What you will do ▸ Could the data below be printed out exactly, with the pictures left out?

Information provided ▸
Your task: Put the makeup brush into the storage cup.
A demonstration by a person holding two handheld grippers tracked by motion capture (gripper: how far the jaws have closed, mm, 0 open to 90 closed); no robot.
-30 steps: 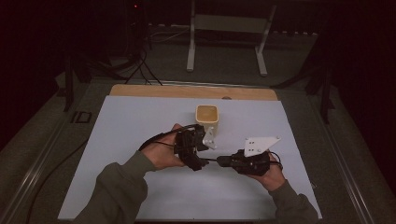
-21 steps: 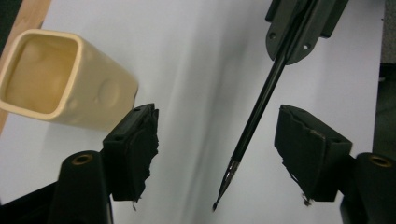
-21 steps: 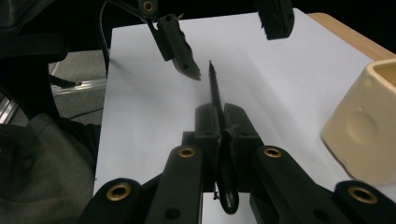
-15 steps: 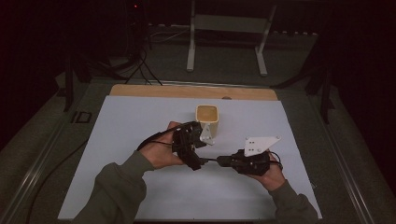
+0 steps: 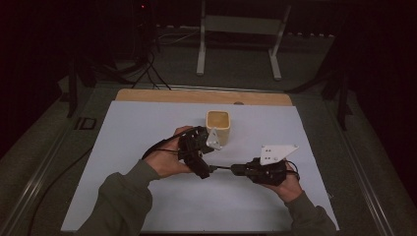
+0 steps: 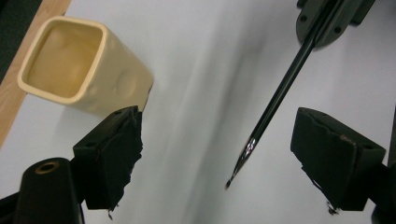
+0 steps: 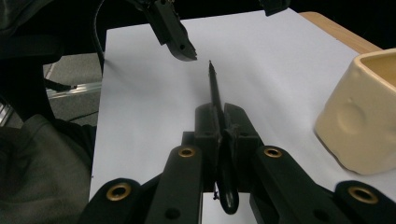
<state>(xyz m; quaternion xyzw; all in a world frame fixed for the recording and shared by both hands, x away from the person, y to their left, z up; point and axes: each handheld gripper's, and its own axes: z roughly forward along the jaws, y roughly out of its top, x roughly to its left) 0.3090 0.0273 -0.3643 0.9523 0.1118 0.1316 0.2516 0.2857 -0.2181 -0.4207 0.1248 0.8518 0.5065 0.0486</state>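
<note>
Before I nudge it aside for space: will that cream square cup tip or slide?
The cup stands upright on the flat white sheet, squat and square, so a low push probably slides it. Its glossy glazed wall looks slippery and probably breakable, and heavy for its size.

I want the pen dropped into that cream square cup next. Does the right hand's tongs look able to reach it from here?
Probably yes. The right tongs are shut on the thin black pen, and the cream square ceramic cup stands upright, mouth open, close by. The open left tongs flank the pen's tip without touching it.
</note>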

Response box ▸
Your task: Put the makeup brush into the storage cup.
A demonstration by a person holding two handheld grippers tracked by motion capture (gripper: how far the jaws have closed, mm, 0 open to 90 closed); no robot.
-30 steps: 
-21 steps: 
-21 steps: 
-15 steps: 
+0 steps: 
+0 steps: 
+0 steps: 
<state>(xyz m; quaternion xyzw; all in a world frame fixed for the recording and shared by both hands, x away from the person, y to their left, z up; point and axes: each handheld gripper's, and its own axes: z roughly forward along the jaws, y roughly out of its top, x roughly to its left) 0.3090 0.0273 -0.3643 0.9523 0.1118 0.1316 0.2516 0.2857 -0.2181 -0.4207 0.1248 0.8518 0.5065 0.0486</state>
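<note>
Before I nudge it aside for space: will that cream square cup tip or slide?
The cup stands upright on the flat white sheet, squat and square, so a low push probably slides it. Its glossy glazed wall looks slippery and probably breakable, and heavy for its size.

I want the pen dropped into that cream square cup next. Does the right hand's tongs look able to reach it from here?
Probably yes. The right tongs are shut on the thin black pen, and the cream square ceramic cup stands upright, mouth open, close by. The open left tongs flank the pen's tip without touching it.
</note>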

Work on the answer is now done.